Тогда же, в пору нашей беседы в верхнем фойе, все это было еще смутно и неясно. Мы слушали, удивлялись, терзались невысказанными сомнениями: как это так — в театре, и вдруг двухтомный роман! Но самое удивительное наступило в конце, когда Владимир Иванович заявил с невозмутимой серьезностью, что руководители постановки (то есть сам Владимир Иванович совместно с В. В. Лужским) «совершенно не знают», как нужно решать спектакль, и будут крайне признательны, если кто-нибудь из актеров, независимо, как говорится, от чина и ранга, предложит свое решение. «Нам нужна ваша помощь, — сказал он. — Мы полагаемся на вашу интуицию, на ваш жизненный и сценический опыт, на энтузиазм и рвение тех, у кого по юности лет нет еще никакого опыта. Давайте вместе пробовать, вместе рисковать!»

Это заявление вызвало, как пишут в газетных отчетах, заметное «оживление в зале». Мы, молодые, догадывались, что Владимир Иванович, попросту говоря, хитрит, что решение у него, конечно, есть, но ему хочется послушать и нас, хочется, чтобы и мы вместе с ним пошевелили как следует мозгами. И, так как просьба Владимира Ивановича была делом нешуточным, то начиная с этого дня мы буквально зарылись в произведения Достоевского, в критическую литературу о нем, достаточно, впрочем, сбивчивую и невнятную.

Смысл этой мудрой меры Владимира Ивановича полностью ясен мне только теперь. Ведь она была приурочена к моменту, когда в спектакль входила большая группа новых людей, ошеломленных беспрецедентностью и сложностью задачи. Лишь исполнители главных ролей, работавшие с Владимиром Ивановичем в прошлом сезоне, разделяли его веру в успех этого смелого предприятия. Остальных еще нужно было к Достоевскому приобщить, окунуть в мир его образов, расшевелить фантазию, активизировать мысль. Нужно было возложить ответственность за постановку на плечи всего коллектива.
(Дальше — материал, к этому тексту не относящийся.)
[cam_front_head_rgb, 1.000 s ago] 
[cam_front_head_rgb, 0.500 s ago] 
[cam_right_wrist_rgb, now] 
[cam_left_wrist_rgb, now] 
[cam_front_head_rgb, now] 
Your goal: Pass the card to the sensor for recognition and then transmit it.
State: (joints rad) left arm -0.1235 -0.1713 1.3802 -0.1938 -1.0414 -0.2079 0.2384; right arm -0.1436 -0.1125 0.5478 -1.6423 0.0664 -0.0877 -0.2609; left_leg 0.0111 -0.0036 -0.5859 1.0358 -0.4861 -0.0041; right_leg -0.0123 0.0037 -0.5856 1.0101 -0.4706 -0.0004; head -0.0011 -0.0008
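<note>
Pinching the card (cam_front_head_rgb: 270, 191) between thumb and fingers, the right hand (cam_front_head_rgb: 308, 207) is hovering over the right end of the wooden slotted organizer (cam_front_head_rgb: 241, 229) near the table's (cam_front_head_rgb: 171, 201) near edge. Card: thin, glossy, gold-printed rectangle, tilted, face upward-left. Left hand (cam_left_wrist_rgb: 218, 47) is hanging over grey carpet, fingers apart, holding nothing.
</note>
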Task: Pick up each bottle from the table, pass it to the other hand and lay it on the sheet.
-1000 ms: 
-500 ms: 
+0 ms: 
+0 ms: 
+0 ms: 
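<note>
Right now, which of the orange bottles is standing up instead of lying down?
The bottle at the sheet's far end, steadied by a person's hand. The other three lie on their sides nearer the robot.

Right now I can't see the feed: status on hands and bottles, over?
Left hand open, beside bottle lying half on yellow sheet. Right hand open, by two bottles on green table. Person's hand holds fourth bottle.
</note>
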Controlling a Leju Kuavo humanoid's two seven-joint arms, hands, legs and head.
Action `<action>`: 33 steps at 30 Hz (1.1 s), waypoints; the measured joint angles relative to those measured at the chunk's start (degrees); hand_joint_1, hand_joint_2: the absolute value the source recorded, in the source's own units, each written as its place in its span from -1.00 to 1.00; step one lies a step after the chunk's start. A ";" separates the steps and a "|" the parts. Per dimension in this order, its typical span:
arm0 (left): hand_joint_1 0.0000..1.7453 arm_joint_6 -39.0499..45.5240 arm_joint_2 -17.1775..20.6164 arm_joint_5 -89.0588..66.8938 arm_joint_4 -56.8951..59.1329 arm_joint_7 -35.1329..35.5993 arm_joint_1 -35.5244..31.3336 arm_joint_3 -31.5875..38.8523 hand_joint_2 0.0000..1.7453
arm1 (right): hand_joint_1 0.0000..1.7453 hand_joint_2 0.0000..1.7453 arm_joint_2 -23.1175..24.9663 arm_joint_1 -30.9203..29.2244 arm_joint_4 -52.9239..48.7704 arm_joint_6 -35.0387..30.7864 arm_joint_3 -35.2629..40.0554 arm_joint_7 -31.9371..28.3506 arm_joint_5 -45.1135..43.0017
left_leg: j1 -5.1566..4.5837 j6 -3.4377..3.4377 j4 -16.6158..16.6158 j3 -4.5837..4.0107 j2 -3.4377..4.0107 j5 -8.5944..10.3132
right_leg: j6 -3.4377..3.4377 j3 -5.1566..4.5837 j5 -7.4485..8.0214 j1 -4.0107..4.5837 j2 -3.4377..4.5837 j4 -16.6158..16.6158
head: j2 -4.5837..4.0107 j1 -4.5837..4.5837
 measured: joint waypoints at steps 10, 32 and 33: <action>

Это и сделал Владимир Иванович на собрании в верхнем фойе.

И действительно, сколько я помню, на время «Карамазовых» театр обратился в огромную лабораторию, где сотрудничали все до единого, занятые в этой постановке. Спектаклей в ту пору не было, так как сезона не открывали. Его открыли «Карамазовыми» 12 октября 1910 года. Работа кипела в мастерских, молодежь увлеченно занималась с В. В. Лужским массовой сценой — словом, дел было по горло.